(MATERIAL PROVIDED)
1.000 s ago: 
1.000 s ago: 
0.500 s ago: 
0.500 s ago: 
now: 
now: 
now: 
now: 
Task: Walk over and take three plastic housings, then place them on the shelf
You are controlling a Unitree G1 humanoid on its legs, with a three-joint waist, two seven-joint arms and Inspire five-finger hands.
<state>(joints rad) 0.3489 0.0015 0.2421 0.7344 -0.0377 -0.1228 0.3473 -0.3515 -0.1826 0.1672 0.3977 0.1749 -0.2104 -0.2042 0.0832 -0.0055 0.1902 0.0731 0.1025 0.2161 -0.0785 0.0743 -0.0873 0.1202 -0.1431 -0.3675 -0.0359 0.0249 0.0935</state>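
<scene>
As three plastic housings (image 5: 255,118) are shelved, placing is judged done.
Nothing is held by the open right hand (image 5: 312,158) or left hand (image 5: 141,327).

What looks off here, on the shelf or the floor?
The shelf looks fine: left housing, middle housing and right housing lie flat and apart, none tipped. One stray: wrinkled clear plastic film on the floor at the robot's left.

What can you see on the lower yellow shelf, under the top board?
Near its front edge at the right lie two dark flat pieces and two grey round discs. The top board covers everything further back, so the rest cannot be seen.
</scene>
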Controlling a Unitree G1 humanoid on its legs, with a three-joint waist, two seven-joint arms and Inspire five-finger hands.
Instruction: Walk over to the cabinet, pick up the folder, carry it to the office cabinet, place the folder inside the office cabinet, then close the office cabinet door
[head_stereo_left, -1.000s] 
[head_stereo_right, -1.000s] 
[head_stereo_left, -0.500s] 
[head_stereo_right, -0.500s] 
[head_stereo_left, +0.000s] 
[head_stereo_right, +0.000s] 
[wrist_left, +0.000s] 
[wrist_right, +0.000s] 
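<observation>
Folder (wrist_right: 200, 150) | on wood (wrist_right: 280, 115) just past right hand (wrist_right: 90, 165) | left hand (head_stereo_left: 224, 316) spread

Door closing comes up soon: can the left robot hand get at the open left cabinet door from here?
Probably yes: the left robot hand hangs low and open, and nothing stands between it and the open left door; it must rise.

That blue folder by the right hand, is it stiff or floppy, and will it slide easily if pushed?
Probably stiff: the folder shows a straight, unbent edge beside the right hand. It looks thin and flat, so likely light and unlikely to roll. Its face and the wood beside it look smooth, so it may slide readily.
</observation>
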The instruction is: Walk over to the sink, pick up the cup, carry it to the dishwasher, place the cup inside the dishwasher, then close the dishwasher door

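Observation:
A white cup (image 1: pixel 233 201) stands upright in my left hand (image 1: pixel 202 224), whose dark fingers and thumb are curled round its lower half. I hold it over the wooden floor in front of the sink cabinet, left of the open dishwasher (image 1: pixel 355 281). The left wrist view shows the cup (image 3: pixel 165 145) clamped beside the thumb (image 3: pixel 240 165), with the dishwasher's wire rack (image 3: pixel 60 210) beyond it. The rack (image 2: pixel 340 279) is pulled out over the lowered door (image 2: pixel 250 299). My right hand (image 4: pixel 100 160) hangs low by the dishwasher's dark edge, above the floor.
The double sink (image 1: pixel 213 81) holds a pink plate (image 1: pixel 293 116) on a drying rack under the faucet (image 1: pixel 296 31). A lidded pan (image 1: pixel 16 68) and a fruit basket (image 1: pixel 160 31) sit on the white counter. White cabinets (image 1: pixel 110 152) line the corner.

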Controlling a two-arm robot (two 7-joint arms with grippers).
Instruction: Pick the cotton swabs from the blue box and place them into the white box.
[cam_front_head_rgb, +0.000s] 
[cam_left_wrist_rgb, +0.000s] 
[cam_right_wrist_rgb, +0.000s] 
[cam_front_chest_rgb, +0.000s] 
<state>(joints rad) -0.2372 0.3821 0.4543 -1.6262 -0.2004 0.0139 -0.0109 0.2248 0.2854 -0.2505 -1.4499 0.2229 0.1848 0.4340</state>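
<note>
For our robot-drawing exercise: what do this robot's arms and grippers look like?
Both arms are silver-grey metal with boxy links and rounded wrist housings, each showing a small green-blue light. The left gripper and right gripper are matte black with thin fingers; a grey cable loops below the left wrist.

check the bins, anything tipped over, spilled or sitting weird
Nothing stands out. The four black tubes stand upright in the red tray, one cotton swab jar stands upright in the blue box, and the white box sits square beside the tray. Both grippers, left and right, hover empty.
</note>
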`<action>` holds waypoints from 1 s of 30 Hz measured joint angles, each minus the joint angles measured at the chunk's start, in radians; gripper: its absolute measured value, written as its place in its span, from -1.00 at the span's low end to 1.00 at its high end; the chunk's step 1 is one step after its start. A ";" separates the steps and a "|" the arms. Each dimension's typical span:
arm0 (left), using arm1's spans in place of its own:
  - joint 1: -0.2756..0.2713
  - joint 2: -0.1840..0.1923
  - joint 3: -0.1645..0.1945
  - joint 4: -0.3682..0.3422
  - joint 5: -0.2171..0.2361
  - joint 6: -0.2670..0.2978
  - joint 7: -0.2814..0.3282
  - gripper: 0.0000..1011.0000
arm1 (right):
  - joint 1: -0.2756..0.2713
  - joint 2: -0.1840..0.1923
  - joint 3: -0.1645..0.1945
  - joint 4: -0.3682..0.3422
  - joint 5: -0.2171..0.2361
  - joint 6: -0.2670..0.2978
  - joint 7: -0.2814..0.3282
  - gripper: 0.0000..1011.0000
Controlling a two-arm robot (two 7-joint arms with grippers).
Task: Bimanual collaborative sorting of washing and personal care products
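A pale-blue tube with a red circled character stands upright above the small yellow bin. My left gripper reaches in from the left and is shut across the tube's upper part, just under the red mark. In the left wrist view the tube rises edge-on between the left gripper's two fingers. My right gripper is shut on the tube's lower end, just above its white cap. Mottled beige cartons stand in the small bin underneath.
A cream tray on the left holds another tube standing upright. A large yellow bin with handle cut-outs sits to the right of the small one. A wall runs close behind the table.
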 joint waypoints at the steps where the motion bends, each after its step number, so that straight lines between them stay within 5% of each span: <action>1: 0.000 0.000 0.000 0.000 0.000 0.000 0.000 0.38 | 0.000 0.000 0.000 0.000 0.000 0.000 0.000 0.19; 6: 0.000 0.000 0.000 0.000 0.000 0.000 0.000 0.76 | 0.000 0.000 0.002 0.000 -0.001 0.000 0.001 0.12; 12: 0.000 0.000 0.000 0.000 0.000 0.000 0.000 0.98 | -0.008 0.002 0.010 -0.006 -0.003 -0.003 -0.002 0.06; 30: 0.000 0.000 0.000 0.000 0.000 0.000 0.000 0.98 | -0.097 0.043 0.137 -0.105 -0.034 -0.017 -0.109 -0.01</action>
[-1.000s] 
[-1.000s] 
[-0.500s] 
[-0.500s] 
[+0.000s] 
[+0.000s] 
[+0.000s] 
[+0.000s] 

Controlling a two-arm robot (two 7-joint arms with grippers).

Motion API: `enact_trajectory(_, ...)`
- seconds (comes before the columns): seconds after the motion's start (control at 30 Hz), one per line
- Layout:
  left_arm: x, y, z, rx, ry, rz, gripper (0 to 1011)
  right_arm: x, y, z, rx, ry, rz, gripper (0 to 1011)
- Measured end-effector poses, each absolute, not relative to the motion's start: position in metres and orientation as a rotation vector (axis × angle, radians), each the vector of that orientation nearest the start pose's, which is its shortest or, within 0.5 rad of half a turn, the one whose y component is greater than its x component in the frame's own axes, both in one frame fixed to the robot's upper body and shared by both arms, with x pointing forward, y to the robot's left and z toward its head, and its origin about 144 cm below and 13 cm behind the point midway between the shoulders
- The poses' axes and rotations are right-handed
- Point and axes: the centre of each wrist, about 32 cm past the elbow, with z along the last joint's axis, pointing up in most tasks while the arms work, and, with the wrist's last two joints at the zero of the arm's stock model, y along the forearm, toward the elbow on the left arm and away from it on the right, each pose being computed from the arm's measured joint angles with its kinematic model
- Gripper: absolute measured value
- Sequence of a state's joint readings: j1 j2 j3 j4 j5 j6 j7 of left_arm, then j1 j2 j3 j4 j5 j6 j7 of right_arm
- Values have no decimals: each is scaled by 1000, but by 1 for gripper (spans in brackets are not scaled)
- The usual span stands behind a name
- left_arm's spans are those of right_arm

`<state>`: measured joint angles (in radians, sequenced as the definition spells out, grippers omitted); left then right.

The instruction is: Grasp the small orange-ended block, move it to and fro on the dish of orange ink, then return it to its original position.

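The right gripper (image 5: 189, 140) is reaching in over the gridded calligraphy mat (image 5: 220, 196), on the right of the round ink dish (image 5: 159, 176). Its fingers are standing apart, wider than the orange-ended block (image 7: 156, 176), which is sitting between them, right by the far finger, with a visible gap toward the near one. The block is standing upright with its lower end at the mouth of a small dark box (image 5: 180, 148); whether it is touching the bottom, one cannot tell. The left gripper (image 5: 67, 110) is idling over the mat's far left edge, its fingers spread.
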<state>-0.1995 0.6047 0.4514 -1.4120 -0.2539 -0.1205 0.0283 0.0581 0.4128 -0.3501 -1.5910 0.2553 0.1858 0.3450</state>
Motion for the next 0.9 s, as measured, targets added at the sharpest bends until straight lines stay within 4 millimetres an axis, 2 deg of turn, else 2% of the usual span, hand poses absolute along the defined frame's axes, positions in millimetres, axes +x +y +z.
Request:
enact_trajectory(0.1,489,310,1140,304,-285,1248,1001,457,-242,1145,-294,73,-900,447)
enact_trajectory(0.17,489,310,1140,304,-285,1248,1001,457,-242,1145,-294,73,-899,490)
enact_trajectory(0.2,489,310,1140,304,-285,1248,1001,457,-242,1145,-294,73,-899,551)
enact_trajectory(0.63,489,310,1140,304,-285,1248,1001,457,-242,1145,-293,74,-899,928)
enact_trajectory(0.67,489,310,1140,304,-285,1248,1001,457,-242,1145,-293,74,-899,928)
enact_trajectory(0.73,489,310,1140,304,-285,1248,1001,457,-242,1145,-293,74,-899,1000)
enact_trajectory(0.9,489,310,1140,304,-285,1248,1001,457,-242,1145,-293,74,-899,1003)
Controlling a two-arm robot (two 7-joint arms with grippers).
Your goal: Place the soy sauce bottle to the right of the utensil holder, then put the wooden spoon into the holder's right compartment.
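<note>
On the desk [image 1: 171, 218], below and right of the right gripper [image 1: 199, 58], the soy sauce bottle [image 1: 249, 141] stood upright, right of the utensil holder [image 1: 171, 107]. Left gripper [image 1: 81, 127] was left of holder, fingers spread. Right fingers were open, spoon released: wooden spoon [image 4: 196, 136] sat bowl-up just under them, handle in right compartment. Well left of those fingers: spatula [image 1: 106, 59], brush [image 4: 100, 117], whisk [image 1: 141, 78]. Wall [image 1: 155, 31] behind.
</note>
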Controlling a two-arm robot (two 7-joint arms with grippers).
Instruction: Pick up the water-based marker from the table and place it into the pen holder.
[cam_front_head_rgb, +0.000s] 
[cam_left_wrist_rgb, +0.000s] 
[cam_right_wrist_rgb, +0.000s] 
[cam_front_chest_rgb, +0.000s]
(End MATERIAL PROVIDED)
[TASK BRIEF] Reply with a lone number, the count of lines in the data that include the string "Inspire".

[FINAL ANSWER] 2